## Task goal:
Find the line containing "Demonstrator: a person" in the data below, then output that line and each one after it exactly, with nothing else.

## Provided material:

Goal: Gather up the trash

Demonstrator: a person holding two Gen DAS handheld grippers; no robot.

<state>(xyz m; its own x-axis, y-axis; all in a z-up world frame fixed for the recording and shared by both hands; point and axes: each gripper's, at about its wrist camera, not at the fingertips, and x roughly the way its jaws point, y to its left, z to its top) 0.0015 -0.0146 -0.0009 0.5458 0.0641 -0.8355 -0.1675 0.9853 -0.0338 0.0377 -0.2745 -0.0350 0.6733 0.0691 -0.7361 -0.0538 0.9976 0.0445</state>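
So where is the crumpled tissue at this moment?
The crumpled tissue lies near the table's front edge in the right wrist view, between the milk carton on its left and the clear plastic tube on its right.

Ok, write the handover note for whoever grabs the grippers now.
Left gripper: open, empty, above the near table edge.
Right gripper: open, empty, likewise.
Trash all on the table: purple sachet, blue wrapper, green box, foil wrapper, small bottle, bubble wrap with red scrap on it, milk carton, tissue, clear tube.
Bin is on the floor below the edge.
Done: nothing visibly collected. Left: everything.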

## Final answer:
Demonstrator: a person holding two Gen DAS handheld grippers; no robot.

<state>(xyz m; its own x-axis, y-axis; all in a z-up world frame fixed for the recording and shared by both hands; point and axes: each gripper's, at about its wrist camera, not at the fingertips, and x roughly the way its jaws point, y to its left, z to its top) 0.0015 -0.0146 -0.0009 0.5458 0.0641 -0.8355 -0.1675 0.9853 -0.0338 0.0377 -0.2745 -0.0350 0.6733 0.0691 -0.7361 -0.0538 0.9976 0.0445</state>
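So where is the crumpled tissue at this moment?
The crumpled tissue lies near the table's front edge in the right wrist view, between the milk carton on its left and the clear plastic tube on its right.

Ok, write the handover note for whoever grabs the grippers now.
Left gripper: open, empty, above the near table edge.
Right gripper: open, empty, likewise.
Trash all on the table: purple sachet, blue wrapper, green box, foil wrapper, small bottle, bubble wrap with red scrap on it, milk carton, tissue, clear tube.
Bin is on the floor below the edge.
Done: nothing visibly collected. Left: everything.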

Nothing more remains in this exercise.